REQUIRED ACTION »
Omit the images, then repeat the listing exactly.

SUPPLIED DATA »
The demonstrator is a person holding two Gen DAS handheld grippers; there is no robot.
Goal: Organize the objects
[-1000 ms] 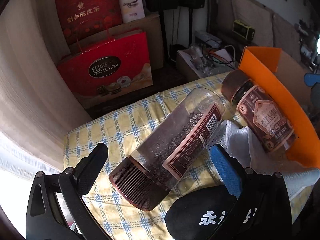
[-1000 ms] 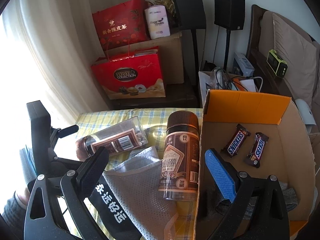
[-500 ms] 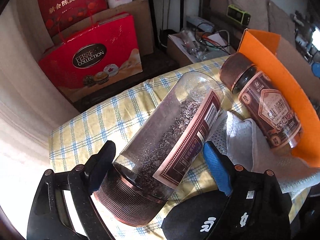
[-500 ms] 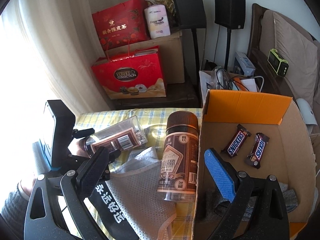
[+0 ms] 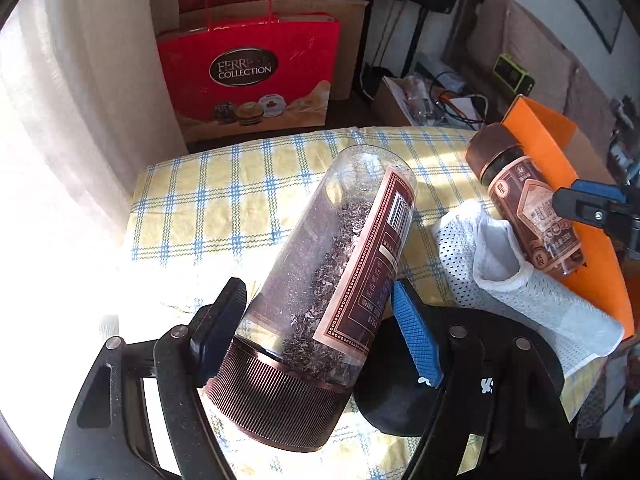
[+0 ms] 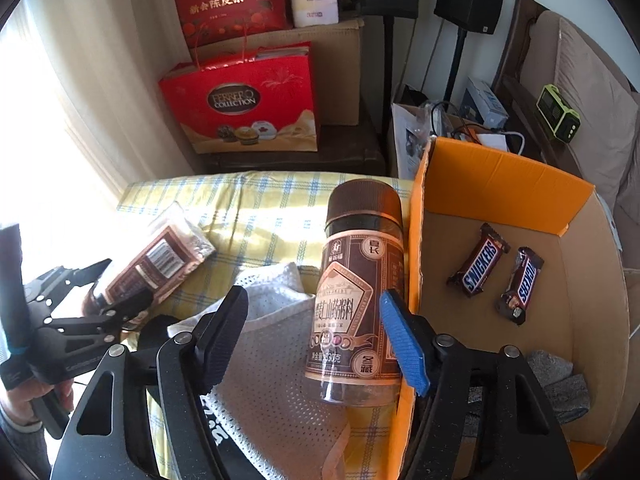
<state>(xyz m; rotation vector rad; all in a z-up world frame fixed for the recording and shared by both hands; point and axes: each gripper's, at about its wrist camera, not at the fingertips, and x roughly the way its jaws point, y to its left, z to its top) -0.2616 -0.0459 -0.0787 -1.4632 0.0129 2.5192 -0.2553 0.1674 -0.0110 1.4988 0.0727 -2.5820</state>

EXPECTED OUTPUT »
The demonstrator is a person holding two Gen DAS handheld grippers; there is no robot.
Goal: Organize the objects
[-1000 ms] 
[-1000 ms] 
[-500 ms] 
[-500 ms] 
[+0 ms] 
[+0 ms] 
<state>(xyz m; rotation vector rad; all in a z-up world frame fixed for the recording and shared by both hands; point and axes: each gripper's, at about its wrist camera, not at the fingertips, and x roughly the way its jaws point, y to its left, z to its top) -0.2616 -0.0459 -0.0787 -1.4632 0.0129 2.5192 -0.2553 0.1674 -0.0110 1.4988 0.0727 -2.5820</state>

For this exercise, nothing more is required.